De modo que los dos lascars se pegaron al timón del barco sin estela donde la muerte los habría encontrado si tal hubiese sido su destino. Los blancos no les dedicaron ni media mirada, y tal vez habían olvidado su existencia. No cabe duda de que Jim no los recordaba. Recordaba que nada podía hacer; nada podía hacer, estaba solo. Sólo restaba hundirse con el barco. Era inútil armar un alboroto al respecto. ¿Lo era? Esperó erguido, sin un sonido, rígido con la idea de cierto tipo de discreción heroica.

El jefe de máquinas corrió con cautela a través del puente, para tironearle de la manga.

—¡Venga a ayudar! ¡Por amor de Dios, venga a ayudar! Corrió de vuelta al bote en puntas de pie, y regresó en el acto para tironearle otra vez de la manga, rogándole y maldiciéndolo al mismo tiempo.

—Creo que me habría besado las manos —dijo Jim, con salvajismo—, y al instante siguiente lanza espumarajos y me susurra en la cara: «Si tuviera tiempo, le abriría el cráneo de un golpe». Lo aparté.

De pronto me tomó del cuello. ¡Maldito sea! Lo golpeé. Lo golpeé sin mirarlo. «¿No quiere salvar su propia vida… cobarde del demonio?» —sollozó—. ¡Cobarde! ¡Me llamó cobarde del demonio! ¡Ja, ja, ja! Me llamó a mí… ¡Ja, ja, ja!…

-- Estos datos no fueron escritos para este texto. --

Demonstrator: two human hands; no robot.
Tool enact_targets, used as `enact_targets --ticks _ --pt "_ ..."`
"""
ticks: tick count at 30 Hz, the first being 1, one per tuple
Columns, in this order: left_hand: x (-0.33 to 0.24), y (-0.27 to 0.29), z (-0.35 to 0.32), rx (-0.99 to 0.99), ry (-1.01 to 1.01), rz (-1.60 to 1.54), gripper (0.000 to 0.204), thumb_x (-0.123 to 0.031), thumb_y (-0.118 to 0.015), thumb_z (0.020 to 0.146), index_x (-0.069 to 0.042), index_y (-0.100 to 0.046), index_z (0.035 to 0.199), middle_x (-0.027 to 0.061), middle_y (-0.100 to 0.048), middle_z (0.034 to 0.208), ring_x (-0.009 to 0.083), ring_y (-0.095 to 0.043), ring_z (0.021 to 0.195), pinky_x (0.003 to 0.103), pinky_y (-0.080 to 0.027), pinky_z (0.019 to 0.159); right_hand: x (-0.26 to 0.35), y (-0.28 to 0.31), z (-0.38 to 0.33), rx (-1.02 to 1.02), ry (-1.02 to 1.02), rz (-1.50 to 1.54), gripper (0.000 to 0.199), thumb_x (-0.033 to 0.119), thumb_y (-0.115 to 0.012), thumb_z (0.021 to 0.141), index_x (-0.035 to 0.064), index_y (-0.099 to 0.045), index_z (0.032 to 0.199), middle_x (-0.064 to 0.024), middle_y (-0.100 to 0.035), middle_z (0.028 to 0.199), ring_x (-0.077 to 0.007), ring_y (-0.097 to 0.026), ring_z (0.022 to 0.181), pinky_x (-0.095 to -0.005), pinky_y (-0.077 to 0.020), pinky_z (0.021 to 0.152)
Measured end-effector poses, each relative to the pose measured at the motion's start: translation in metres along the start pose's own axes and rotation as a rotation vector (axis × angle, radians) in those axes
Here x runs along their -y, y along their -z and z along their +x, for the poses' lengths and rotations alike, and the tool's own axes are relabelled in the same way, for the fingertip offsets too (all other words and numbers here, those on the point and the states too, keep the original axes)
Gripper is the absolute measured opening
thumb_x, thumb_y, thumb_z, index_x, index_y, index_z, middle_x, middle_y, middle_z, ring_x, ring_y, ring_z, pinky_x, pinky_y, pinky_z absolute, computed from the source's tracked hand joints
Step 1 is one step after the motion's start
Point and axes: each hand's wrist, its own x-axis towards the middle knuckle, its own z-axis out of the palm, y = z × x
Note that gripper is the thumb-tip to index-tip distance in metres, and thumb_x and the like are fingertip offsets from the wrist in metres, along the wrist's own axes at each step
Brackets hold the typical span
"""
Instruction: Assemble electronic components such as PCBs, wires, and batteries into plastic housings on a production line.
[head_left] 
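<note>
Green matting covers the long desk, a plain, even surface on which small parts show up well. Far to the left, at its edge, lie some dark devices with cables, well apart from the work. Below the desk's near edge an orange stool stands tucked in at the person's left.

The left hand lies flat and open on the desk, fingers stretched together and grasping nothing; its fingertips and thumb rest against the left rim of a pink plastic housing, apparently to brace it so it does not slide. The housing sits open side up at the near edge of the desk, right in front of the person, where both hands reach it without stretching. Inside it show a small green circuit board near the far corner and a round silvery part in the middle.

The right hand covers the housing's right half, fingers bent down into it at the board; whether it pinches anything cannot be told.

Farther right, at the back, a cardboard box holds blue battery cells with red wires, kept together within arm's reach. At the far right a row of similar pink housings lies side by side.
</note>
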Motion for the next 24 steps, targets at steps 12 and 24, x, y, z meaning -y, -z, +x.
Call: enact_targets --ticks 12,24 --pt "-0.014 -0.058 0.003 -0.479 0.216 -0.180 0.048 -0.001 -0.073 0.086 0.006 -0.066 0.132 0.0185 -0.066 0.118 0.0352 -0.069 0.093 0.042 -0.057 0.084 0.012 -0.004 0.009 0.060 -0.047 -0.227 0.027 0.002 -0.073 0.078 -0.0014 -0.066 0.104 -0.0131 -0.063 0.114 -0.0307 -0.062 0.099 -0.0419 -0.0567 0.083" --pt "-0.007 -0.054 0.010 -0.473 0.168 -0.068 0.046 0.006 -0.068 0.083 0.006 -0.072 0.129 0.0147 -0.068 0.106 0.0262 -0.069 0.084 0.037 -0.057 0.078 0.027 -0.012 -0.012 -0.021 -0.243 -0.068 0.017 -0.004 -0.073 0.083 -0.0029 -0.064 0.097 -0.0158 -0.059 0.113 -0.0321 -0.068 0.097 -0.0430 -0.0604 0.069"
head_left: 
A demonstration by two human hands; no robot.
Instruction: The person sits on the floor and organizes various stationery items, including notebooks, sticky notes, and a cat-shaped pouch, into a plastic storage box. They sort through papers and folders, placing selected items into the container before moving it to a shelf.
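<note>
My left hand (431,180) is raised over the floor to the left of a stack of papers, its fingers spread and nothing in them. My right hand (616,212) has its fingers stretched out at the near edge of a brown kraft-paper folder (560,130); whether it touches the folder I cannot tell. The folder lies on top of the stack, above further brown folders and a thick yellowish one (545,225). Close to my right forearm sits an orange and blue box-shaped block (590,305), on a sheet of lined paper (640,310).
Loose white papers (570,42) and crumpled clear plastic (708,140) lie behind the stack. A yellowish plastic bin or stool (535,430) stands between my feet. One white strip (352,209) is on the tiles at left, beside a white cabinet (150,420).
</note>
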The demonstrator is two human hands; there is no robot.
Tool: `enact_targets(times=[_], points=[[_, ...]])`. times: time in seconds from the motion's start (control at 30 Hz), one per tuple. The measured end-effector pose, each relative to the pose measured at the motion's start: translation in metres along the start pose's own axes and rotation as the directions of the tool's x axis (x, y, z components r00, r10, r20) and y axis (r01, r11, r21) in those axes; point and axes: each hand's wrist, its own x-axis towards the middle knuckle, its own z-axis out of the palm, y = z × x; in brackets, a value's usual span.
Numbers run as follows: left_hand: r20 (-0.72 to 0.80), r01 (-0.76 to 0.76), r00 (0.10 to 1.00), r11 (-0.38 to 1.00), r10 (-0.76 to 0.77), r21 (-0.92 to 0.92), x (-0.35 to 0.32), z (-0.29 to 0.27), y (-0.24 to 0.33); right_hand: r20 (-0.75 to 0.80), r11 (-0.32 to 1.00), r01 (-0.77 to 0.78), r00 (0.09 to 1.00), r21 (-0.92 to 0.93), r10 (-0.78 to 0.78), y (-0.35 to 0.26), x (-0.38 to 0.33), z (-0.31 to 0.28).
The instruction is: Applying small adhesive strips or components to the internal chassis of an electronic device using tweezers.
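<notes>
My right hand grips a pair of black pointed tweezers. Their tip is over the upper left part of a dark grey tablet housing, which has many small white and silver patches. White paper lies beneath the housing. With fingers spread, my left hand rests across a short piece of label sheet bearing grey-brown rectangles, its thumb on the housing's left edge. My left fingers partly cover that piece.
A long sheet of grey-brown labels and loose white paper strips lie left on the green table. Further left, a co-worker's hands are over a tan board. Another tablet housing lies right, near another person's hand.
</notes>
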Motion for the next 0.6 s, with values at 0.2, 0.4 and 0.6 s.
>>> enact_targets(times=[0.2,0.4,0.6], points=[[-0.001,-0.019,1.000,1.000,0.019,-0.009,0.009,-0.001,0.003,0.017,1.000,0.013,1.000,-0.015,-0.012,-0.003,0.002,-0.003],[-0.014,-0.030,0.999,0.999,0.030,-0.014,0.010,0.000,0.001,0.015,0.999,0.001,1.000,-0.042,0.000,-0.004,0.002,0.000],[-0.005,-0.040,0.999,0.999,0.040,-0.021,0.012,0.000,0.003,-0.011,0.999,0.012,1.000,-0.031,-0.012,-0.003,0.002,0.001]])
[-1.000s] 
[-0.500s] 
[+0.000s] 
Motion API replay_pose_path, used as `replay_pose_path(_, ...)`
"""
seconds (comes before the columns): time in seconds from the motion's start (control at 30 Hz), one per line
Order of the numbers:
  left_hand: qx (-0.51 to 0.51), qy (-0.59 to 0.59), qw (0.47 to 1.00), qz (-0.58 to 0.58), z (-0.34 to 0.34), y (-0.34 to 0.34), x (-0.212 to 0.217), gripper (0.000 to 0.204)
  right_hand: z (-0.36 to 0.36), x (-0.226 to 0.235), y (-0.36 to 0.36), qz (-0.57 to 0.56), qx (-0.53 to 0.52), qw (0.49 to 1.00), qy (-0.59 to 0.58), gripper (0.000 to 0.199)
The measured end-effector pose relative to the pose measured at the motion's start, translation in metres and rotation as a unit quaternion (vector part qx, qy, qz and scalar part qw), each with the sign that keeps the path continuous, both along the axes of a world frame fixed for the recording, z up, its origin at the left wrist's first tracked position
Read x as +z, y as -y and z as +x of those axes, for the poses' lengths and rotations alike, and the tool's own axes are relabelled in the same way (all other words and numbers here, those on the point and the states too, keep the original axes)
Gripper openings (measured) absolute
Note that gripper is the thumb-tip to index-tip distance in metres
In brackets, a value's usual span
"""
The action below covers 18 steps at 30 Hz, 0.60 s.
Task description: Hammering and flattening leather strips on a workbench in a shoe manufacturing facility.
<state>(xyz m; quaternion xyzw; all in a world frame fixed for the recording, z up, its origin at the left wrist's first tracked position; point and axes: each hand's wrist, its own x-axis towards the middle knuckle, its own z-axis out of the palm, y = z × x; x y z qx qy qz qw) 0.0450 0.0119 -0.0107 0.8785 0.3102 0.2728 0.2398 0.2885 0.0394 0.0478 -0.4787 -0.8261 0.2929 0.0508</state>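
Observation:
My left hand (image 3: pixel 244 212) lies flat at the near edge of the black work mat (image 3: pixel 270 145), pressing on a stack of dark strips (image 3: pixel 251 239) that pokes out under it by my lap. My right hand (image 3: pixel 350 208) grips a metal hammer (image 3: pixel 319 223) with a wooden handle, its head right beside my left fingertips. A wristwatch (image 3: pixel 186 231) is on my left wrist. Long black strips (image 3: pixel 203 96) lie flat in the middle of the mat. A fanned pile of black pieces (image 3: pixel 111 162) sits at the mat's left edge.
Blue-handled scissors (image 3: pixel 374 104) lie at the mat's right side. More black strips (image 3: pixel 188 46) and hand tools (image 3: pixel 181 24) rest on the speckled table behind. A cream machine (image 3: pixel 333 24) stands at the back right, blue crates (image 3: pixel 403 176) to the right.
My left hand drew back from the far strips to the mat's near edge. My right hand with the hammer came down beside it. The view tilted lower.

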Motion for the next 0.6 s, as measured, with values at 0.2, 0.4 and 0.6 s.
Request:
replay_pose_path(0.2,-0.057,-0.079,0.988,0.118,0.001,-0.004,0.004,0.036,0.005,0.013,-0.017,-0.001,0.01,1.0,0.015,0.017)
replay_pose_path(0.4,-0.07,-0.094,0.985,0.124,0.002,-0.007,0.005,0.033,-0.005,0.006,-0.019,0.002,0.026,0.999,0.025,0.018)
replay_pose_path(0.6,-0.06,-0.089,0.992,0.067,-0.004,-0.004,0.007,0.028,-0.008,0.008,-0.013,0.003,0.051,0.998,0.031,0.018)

Se había echado hacia atrás, y se sacudía de risa.

Nunca en la vida escuché nada tan amargo como ese ruido. Cayó como un marchitamiento sobre toda la alegría vinculada con burros, pirámides, ferias, o qué sé yo. En toda la vaga longitud de la galería, las voces descendieron, los pálidos manchones de rostros se volvieron hacia nosotros, al unísono, y el silencio se hizo tan profundo, que el claro tintineo de una cucharilla que caía al piso teselado de la galería resonó como un grito minúsculo y argentino.

—No debe reír así, con toda esta gente que nos rodea —le reproché—. No les resulta agradable, ¿sabe? No dio señales de haberme escuchado al comienzo, pero al cabo de un rato, con una mirada que, sin verme, parecía hurgar el corazón de alguna visión espantosa, murmuró, indiferente:

—Oh, pensarán que estoy borracho.

Y después de eso, uno habría creído, por su aspecto, que jamás volvería a emitir un sonido. ¡Pero nada de eso! Ya no podía dejar de hablar, como no habría podido dejar de vivir por simple fuerza de voluntad.